Varadkar pledges to increase threshold for top tax rate to €50,000
Taoiseach says Fine Gael will cut taxes over the next five years if the party stays in power
In a speech given to the Fine Gael Ardfheis, Mr Varadkar said the party must go further than recent moves to raise the threshold at which people begin to pay the 40 per cent rate.
As a result of changes announced in the budget last month, the rate will be levied on income above €35,300 from next year on.
However, the Taoiseach’s keynote speech to his party’s Ardfheis contains a promise to significantly accelerate the pace of tax cuts in the coming years. The policy announcement will be seen as a significant move by Fine Gael, given recent budgets have been heavily tilted towards increases in public spending.
Government sources said Mr Varadkar’s plan will cost just under €600 million per year.
It is claimed that projections produced on budget day allow for tax packages of that size every year for the next five years while “still allowing for significant surpluses”.
“This is for the many, not the few,” said a source. “Around 920,000 taxpayers will benefit from increasing the standard rate cut off to €50,000 over five years.”
In his speech, circulated to media outlets ahead of delivery on Saturday, he characterised the current income tax regime as one several “unfair” legacies of the “reckless economic mismanagement of the past”.
“We have managed to reverse much of that unfairness, but some elements persist. For example, people on average incomes in Ireland pay the highest rate of tax. The average full-time income is almost €46,000 but in Ireland we pay the top rate of tax on just over €35,000.
“It discourages parents from returning to the workforce, discourages people who emigrated from coming home, and makes it harder to attract good jobs and talent to Ireland.

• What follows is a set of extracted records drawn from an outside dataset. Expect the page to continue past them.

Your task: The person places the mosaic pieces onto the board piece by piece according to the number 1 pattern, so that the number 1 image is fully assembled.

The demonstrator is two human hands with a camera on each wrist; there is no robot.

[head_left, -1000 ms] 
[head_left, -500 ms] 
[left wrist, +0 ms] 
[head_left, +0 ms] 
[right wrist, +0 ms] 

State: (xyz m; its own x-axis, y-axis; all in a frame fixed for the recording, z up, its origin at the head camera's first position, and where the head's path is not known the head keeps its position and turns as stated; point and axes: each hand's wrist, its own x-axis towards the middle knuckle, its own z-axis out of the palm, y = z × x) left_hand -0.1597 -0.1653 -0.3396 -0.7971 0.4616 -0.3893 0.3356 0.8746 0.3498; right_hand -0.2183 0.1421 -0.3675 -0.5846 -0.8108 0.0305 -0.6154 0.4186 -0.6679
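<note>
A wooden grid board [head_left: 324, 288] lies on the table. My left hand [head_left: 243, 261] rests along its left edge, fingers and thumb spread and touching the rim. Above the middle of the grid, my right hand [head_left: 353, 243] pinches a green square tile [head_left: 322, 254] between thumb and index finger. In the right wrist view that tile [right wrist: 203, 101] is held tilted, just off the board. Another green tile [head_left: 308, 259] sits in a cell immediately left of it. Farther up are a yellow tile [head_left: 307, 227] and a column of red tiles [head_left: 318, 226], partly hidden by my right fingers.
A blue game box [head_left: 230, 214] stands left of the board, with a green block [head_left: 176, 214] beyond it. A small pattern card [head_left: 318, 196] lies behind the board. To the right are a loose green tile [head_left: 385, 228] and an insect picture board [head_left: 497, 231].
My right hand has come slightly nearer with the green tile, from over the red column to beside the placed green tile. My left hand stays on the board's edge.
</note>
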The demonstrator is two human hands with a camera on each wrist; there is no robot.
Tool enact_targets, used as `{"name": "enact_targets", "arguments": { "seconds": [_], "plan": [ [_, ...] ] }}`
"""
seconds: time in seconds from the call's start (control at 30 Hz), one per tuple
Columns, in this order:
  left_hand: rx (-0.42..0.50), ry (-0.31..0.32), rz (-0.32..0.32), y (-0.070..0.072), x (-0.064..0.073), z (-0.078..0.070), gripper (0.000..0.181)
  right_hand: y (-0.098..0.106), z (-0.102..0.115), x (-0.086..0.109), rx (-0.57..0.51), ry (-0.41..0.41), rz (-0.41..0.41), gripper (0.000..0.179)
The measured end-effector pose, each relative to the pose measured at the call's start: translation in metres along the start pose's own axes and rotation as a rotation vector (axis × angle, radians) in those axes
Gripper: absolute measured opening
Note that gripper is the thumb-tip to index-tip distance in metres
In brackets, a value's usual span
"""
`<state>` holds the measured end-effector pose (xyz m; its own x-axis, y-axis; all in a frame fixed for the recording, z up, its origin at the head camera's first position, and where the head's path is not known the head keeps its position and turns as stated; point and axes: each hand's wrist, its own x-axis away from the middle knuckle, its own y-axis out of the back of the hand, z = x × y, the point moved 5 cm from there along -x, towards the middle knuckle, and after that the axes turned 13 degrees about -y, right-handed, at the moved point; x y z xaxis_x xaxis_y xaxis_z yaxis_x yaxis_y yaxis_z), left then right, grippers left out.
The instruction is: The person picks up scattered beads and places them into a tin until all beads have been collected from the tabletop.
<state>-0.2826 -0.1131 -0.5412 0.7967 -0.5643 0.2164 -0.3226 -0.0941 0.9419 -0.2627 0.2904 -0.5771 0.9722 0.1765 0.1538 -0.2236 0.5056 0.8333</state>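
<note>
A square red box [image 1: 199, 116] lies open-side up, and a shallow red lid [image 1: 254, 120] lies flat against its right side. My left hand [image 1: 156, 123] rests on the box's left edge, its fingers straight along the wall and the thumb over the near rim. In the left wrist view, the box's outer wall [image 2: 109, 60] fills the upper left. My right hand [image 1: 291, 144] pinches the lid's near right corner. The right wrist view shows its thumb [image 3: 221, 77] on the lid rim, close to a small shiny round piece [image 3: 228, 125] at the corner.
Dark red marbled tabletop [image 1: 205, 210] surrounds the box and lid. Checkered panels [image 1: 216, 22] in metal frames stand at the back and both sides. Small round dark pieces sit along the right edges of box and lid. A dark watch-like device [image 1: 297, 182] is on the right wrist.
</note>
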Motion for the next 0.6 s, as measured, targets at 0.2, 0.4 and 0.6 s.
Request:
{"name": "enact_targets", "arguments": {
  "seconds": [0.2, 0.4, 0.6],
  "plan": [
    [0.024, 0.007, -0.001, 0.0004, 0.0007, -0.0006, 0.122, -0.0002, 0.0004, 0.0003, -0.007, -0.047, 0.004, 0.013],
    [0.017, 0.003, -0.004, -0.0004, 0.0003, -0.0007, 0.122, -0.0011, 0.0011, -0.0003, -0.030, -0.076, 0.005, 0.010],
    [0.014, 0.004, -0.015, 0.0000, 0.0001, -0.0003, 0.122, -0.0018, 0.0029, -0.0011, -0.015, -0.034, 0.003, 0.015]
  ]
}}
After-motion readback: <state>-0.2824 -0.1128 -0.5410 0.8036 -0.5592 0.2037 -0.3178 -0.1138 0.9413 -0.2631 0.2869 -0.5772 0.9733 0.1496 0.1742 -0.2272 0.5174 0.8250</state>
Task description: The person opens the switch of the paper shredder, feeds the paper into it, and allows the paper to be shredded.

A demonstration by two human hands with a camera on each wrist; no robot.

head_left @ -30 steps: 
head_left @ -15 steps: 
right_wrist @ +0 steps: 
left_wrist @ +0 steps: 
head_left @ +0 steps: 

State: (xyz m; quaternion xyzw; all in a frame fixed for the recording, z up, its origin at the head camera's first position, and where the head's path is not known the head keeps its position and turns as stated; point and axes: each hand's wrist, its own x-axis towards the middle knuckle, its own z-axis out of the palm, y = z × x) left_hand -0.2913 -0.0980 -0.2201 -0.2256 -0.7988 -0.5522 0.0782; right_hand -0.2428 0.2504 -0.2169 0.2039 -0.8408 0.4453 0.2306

It is holding our country back.
“Fine Gael will end that unfairness. But we won’t do it in one big dramatic move – we have learned from the mistakes of Fianna Fáil. We’ll do it in a way that’s sustainable and affordable.
“So, over the next five budgets, we will commit to increase the point at which people pay the top rate of tax to €50,000 for a single person or €100,000 for a two income couple.”
The current point at which a dual income couple enters the 40 per cent rate is around €70,000.
Fianna Fáil talks
On the issue of the talks with Fianna Fáil to review and possibly extend the confidence and supply deal, Mr Varadkar said he is “confident we can secure a deal to provide political stability”.
“We will need it as we lead our country through Brexit in the year ahead,” he told delegates at the City West conference centre in Dublin.
On the issue of Brexit, he said the Government has no “hidden agenda”.
“Our only red line is protecting the Good Friday Agreement: peace in Britain and Ireland; powersharing in Northern Ireland; ever closer co-operation North and South and no hard border.
“No matter what happens across the water, Ireland will continue to be at the heart of the common European home we helped to build. We will do all that we can to build a new relationship with our nearest neighbour.”
In his speech, the Taoiseach also emphasised Fine Gael proposals to assist the self-employed. “I’ll never be found wanting when it comes to standing up for the self-employed – our shopkeepers, our solicitors, our auctioneers, our plumbers, and our farmers,” he said.
He added that he wants to ensure “full equality for the self-employed when it comes to income tax”.
“There’s no reason why someone who’s self-employed should pay more income tax than those of us who are PAYE. And a safety net for a self-employed person who loses their job or business through no fault of their own.”
Fine Gael, he said, believes in “rewarding work” and “making work pay”.
“Some people see a tax cut as the State giving you money. We see it as the State allowing you to keep more of your money, the money you earn.”
He also said Fine Gael is building a State that “cares and, in particular, one that cares for families”. He referenced previous announcements to increase public sector pay, reduce tax, and increase childcare subsidies, among other policies.
Mr Varadkar defended his Government’s performance on the controversial issues of health and housing. He said the “housing crisis was many years and perhaps decades in the making”.
“We know what we inherited from Fianna Fáil – broke banks unable to lend, ghost estates, pyrite . . . Priory Hall, hundreds of thousands of people in negative equity, mortgage arrears, and hundreds of thousands of construction workers on the dole. It was never going to be easy to turn things around but bit by bit, just as we did when it came to unemployment and the economy, we will.”
On health, he said there is now a consensus on how the health service will be reformed via the Sláintecare plan and “a leader in Simon Harris to make it happen”.
He also trumpeted the Government’s Project Ireland 2040 capital development plan and said education spending would increase to almost €11 billion next year.